__Problem requirements__
Pull every line of the entries that has the word "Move".

__Records__
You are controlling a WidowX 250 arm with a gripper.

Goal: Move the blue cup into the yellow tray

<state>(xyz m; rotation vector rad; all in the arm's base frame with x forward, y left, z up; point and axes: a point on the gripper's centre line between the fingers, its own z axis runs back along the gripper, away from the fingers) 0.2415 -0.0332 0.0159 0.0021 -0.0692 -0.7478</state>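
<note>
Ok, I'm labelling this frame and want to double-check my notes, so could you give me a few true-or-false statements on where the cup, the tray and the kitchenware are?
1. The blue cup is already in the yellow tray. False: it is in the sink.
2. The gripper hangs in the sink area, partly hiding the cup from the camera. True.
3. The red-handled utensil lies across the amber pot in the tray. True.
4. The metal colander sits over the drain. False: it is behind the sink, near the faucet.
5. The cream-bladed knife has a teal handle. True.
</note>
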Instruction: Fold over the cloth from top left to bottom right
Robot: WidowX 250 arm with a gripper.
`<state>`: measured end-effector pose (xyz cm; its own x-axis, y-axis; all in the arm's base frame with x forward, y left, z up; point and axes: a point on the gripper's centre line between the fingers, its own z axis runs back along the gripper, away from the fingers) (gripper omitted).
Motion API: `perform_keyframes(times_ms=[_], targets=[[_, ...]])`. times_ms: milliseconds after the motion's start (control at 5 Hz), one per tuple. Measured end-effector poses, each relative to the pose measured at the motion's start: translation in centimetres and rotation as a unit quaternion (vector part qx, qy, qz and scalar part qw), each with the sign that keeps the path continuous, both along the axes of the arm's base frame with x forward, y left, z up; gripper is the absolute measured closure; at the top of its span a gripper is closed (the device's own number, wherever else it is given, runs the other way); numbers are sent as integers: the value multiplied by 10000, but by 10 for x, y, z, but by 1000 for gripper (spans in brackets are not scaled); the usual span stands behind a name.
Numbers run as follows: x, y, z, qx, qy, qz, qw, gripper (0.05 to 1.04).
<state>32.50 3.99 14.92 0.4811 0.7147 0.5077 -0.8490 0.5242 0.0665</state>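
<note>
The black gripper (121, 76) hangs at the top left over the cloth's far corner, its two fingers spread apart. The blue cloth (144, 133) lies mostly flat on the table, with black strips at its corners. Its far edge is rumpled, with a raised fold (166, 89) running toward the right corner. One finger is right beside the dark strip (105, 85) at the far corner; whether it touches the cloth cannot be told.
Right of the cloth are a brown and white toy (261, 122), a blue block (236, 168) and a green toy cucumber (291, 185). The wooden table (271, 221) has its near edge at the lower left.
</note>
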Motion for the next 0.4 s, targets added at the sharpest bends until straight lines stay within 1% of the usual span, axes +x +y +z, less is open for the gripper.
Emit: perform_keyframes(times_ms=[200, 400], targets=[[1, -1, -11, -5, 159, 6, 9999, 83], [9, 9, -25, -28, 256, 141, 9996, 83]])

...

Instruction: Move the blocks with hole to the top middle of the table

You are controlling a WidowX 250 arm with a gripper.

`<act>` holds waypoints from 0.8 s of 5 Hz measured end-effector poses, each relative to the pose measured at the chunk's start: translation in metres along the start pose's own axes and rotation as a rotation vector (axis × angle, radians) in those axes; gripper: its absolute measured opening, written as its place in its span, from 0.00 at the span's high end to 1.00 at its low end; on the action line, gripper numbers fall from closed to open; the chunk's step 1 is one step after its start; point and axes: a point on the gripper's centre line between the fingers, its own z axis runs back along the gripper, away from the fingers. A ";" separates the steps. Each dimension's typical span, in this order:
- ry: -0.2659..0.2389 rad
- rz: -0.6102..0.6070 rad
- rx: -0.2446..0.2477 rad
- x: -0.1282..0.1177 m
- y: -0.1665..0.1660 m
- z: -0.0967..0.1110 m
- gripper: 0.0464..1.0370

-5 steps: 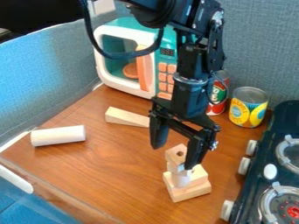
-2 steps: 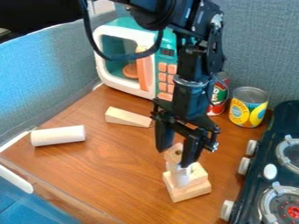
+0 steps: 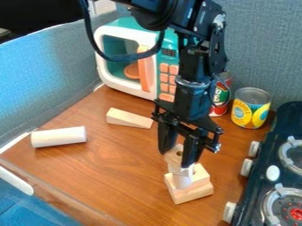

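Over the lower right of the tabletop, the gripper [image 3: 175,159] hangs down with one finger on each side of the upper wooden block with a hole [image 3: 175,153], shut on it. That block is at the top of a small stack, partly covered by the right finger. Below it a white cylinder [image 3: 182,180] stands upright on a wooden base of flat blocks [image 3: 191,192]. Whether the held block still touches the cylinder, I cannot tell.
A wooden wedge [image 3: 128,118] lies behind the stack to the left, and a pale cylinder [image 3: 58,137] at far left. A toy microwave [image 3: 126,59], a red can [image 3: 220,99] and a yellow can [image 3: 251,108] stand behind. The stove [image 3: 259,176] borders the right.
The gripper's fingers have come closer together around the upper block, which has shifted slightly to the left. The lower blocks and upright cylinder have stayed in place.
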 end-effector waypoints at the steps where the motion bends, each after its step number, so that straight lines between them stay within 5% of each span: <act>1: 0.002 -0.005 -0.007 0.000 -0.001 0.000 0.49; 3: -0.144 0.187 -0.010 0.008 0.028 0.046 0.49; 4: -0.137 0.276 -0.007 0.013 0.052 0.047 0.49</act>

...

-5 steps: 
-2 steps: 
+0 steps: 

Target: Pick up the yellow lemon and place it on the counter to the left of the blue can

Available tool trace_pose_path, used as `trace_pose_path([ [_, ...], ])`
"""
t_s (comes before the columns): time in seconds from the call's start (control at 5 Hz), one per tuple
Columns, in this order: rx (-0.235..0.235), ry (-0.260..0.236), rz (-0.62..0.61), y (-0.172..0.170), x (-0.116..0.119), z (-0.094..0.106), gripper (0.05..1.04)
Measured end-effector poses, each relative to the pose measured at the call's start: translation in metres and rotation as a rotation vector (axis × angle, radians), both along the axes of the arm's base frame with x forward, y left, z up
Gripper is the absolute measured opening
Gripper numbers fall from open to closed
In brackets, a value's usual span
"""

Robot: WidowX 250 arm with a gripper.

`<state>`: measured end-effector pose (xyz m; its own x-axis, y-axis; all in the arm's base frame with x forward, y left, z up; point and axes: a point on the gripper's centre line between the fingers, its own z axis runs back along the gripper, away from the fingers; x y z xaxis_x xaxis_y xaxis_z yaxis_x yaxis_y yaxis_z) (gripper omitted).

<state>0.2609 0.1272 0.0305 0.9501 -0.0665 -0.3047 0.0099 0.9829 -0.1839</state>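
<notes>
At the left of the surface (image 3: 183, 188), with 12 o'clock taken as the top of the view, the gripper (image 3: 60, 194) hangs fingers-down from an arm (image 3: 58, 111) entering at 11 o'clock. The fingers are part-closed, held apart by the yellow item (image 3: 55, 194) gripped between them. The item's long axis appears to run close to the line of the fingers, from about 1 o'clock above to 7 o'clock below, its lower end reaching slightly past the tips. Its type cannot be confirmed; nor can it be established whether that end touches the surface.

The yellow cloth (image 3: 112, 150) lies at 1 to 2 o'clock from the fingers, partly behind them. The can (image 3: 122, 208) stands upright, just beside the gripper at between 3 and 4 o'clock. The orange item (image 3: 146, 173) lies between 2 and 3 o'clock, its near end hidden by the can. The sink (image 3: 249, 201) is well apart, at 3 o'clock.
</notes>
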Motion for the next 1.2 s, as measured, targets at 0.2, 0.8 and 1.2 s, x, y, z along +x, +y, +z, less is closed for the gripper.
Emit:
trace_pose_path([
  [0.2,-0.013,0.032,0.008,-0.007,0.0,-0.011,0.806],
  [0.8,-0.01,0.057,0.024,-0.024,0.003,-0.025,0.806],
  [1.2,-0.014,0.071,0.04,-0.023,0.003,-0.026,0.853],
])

__Completed exercise__
Goal: Move the blue cup into the yellow tray
Instruction: Move the blocks with hole to the top middle of the table

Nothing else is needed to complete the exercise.